The semantics of RMA operations is best understood by assuming that the system maintains a separate public copy of each window, in addition to the original location in process memory (the private window copy). There is only one instance of each variable in process memory, but a distinct public copy of the variable for each window that contains it. A load accesses the instance in process memory (this includes MPI sends). A store accesses and updates the instance in process memory (this includes MPI receives), but the update may affect other public copies of the same locations. A get on a window accesses the public copy of that window. A put or accumulate on a window accesses and updates the public copy of that window, but the update may affect the private copy of the same locations in process memory, and public copies of other overlapping windows. This is illustrated in Figure 21 .


Figure 21: Schematic description of window

The following rules specify the latest time at which an operation must complete at the origin or the target. The update performed by a get call in the origin process memory is visible when the get operation is complete at the origin (or earlier); the update performed by a put or accumulate call in the public copy of the target window is visible when the put or accumulate has completed at the target (or earlier). The rules also specify the latest time at which an update of one window copy becomes visible in another overlapping copy.

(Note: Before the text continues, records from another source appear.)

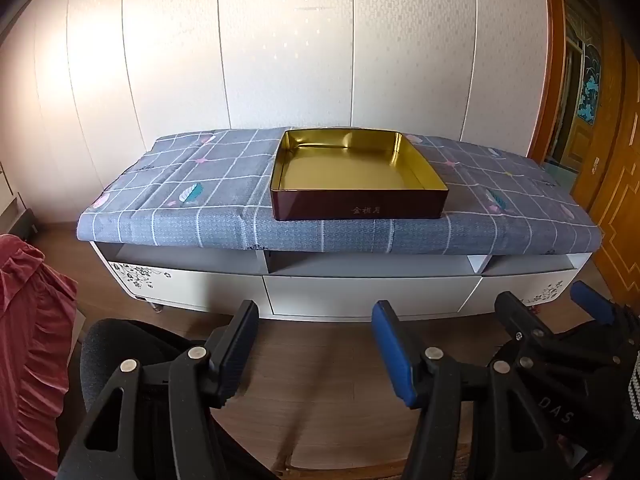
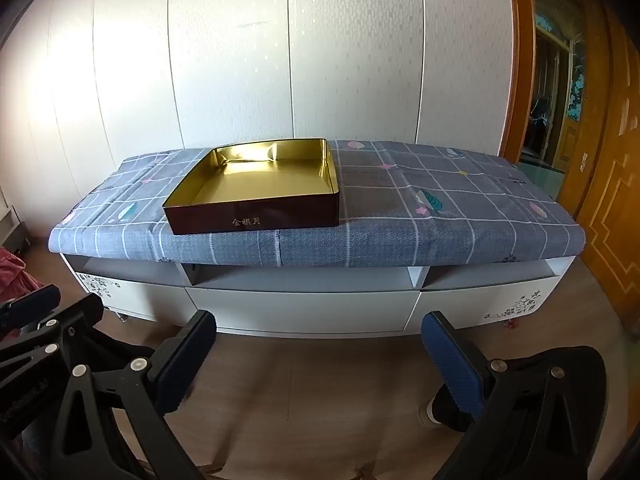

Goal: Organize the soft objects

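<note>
Left wrist view
- Tin: a shallow square metal box (image 1: 358, 184), dark maroon outside with small gold characters on its near wall, shiny gold inside, nothing in it; it sits on the cloth, a little right of the cabinet's middle.
- Cloth: soft grey fabric (image 1: 192, 200) with a white grid and small feather and star prints, draped over the cabinet top and hanging over its near edge.
- Cabinet: low, white, glossy (image 1: 360, 296), open shelf slots under the top, black flower decals at both ends.
- Left gripper: (image 1: 316, 356) black plastic arms, one ribbed black pad, one blue pad; jaws apart with only the wood floor between them, near side of the cabinet.
- Right gripper: (image 1: 552, 312) at the right edge, jaws spread, nothing between them.
- Red garment: soft pleated fabric (image 1: 28, 340) at the left edge.

Right wrist view
- Tin: (image 2: 256, 196) left of the cabinet's middle here, gold floor glinting.
- Right gripper: (image 2: 320, 360) jaws wide apart, holding nothing, above the wood-grain floor (image 2: 320, 400).
- Wall: pale panels (image 2: 280, 60) with vertical seams.
- Door: orange carved wood (image 2: 608, 200) at far right.
</note>
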A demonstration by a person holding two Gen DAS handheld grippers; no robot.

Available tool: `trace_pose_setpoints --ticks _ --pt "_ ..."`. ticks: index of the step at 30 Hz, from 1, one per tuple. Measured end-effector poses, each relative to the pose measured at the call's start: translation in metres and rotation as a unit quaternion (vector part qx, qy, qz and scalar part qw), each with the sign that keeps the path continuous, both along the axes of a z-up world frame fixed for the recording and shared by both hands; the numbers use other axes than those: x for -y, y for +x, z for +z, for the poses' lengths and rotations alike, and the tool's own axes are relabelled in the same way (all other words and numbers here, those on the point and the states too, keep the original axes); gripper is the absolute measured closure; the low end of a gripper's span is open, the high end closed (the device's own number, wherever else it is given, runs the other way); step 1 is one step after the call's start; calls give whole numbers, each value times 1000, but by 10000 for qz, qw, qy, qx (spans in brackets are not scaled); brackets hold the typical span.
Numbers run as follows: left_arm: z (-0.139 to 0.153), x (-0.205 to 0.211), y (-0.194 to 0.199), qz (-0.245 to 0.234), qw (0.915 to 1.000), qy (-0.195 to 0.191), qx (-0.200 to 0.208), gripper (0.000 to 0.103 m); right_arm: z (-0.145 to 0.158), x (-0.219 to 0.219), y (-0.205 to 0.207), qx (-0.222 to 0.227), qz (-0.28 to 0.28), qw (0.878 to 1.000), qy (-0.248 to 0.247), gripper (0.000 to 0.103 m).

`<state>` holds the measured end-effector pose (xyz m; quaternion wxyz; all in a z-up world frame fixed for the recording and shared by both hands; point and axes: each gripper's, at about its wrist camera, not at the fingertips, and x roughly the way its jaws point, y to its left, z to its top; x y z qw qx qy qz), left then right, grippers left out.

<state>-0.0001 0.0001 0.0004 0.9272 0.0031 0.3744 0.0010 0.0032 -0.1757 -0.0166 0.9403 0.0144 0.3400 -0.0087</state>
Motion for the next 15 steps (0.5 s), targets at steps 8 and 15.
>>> trace_pose_setpoints --ticks 8,15 --pt "2 -1 3 -115 9999 -5 -29 43 1 1 1 -39 28 10000 14 0" --pt "1 2 -2 -112 9999 35 39 43 -2 0 1 -24 28 10000 25 0"
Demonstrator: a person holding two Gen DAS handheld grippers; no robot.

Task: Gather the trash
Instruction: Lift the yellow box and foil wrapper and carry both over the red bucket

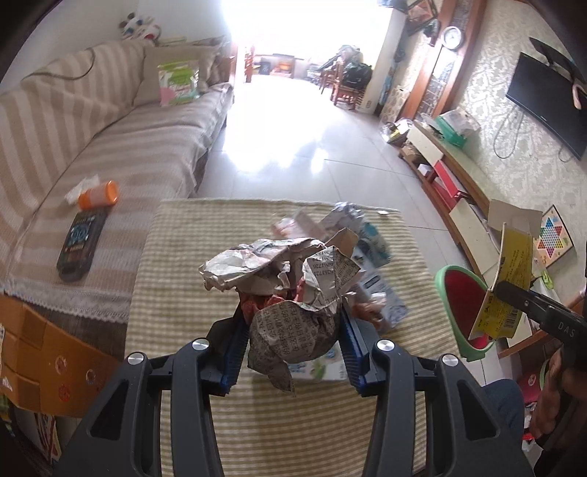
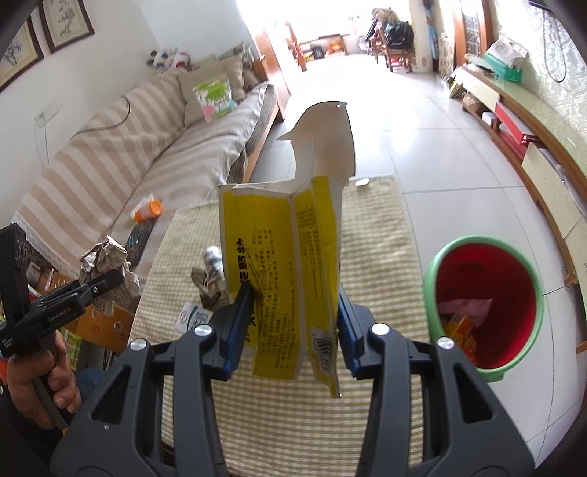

    1. An RMA operation is completed at the origin by the ensuing call to MPI_WIN_COMPLETE, MPI_WIN_FENCE or MPI_WIN_UNLOCK that synchronizes this access at the origin.
    2. If an RMA operation is completed at the origin by a call to MPI_WIN_FENCE then the operation is completed at the target by the matching call to MPI_WIN_FENCE by the target process.
    3. If an RMA operation is completed at the origin by a call to MPI_WIN_COMPLETE then the operation is completed at the target by the matching call to MPI_WIN_WAIT by the target process.
    4. If an RMA operation is completed at the origin by a call to MPI_WIN_UNLOCK then the operation is completed at the target by that same call to MPI_WIN_UNLOCK.
    5. An update of a location in a private window copy in process memory becomes visible in the public window copy at latest when an ensuing call to MPI_WIN_POST, MPI_WIN_FENCE, or MPI_WIN_UNLOCK is executed on that window by the window owner.
    6. An update by a put or accumulate call to a public window copy becomes visible in the private copy in process memory at latest when an ensuing call to MPI_WIN_WAIT, MPI_WIN_FENCE, or MPI_WIN_LOCK is executed on that window by the window owner.
The MPI_WIN_FENCE or MPI_WIN_WAIT call that completes the transfer from public copy to private copy (6) is the same call that completes the put or accumulate operation in the window copy (2, 3). If a put or accumulate access was synchronized with a lock, then the update of the public window copy is complete as soon as the updating process executed MPI_WIN_UNLOCK. On the other hand, the update of private copy in the process memory may be delayed until the target process executes a synchronization call on that window (6). Thus, updates to process memory can always be delayed until the process executes a suitable synchronization call. Updates to a public window copy can also be delayed until the window owner executes a synchronization call, if fences or post-start-complete-wait synchronization is used. Only when lock synchronization is used does it becomes necessary to update the public window copy, even if the window owner does not execute any related synchronization call.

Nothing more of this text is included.